VRAM requirements by quantization level:

Format7B Model VRAMQuality Loss
fp32~28 GBNone
fp16 / bf16~14 GBMinimal
Q8_0 (GGUF)~7 GBVery low
Q4_K_M (GGUF)~4.5 GBLow
Q2_K (GGUF)~2.7 GBNoticeable

If it fails:

  • bfloat16 not supported: Your GPU is older than Ampere. Use torch.float16 instead.
  • device_map="auto" still OOM: Add load_in_4bit=True with bitsandbytes installed.

Step 4: Enable CPU Offloading (Last Resort)

If the model still won't fit, offload layers to RAM. It's slower but works.

from transformers import AutoModelForCausalLM
import torch

model = AutoModelForCausalLM.from_pretrained(
    "mistralai/Mistral-7B-v0.1",
    torch_dtype=torch.bfloat16,

    # auto splits layers between GPU and CPU based on available VRAM
    device_map="auto",

    # Explicit max VRAM — leave ~1 GB headroom for activations
    max_memory={0: "6GiB", "cpu": "24GiB"},
)

Why leave headroom: Activations during forward pass need scratch space.
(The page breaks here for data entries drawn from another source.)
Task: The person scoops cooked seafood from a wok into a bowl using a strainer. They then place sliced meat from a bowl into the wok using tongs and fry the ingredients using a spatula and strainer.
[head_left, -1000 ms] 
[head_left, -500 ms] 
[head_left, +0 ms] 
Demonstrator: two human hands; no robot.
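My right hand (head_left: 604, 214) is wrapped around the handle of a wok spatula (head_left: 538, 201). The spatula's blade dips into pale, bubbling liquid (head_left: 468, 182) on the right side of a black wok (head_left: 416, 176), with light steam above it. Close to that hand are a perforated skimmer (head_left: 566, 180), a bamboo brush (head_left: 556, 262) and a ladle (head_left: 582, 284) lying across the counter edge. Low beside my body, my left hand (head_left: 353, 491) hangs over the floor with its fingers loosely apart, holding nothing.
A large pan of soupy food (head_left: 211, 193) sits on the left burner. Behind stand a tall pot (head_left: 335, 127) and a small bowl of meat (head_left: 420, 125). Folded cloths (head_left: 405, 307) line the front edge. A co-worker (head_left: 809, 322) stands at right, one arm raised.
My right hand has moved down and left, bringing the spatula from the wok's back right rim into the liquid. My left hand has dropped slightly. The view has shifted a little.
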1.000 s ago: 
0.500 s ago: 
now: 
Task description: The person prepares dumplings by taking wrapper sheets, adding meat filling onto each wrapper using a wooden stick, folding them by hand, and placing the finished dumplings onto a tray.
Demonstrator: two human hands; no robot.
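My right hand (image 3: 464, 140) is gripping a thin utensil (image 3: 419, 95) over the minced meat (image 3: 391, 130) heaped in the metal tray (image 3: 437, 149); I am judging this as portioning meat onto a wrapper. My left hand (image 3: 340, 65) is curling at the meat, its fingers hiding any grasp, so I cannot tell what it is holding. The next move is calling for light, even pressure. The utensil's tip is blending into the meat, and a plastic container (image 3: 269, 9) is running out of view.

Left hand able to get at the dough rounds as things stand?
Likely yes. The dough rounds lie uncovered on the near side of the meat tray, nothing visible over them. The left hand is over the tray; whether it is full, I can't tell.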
A 6 GB card shouldn't try to load 6 GB of weights — inference will OOM at runtime.

Memory split between GPU and CPU during inference The device_map splits the model across devices — layers that don't fit move to RAM


Verification

import torch

# After loading your model
print(f"GPU memory allocated: {torch.cuda.memory_allocated() / 1e9:.2f} GB")
print(f"GPU memory reserved: {torch.cuda.memory_reserved() / 1e9:.2f} GB")

# Run a test inference
output = model.generate(input_ids, max_new_tokens=50)
print("Inference succeeded:", output.shape)

You should see: Allocated VRAM below your GPU's limit, and successful output shape printed without errors.


What You Learned

  • PyTorch caches VRAM aggressively — always call gc.collect() + torch.cuda.empty_cache() between runs, not just del model
  • Q4_K_M GGUF is the best quality-to-VRAM tradeoff for most consumer GPUs
  • device_map="auto" with max_memory is safer than letting the library guess — always leave ~1 GB headroom

Limitation: CPU offloading makes inference 5–20x slower depending on how many layers spill. For interactive use, it's often better to use a smaller quantized model that fits entirely in VRAM.

When NOT to use this: If you need maximum output quality for production (medical, legal, code generation), don't go below Q8_0 quantization — the degradation becomes measurable at Q4 and below for complex reasoning tasks.


Tested on PyTorch 2.2, CUDA 12.3, RTX 3090 and RTX 4060 Ti. llama.cpp build b2963.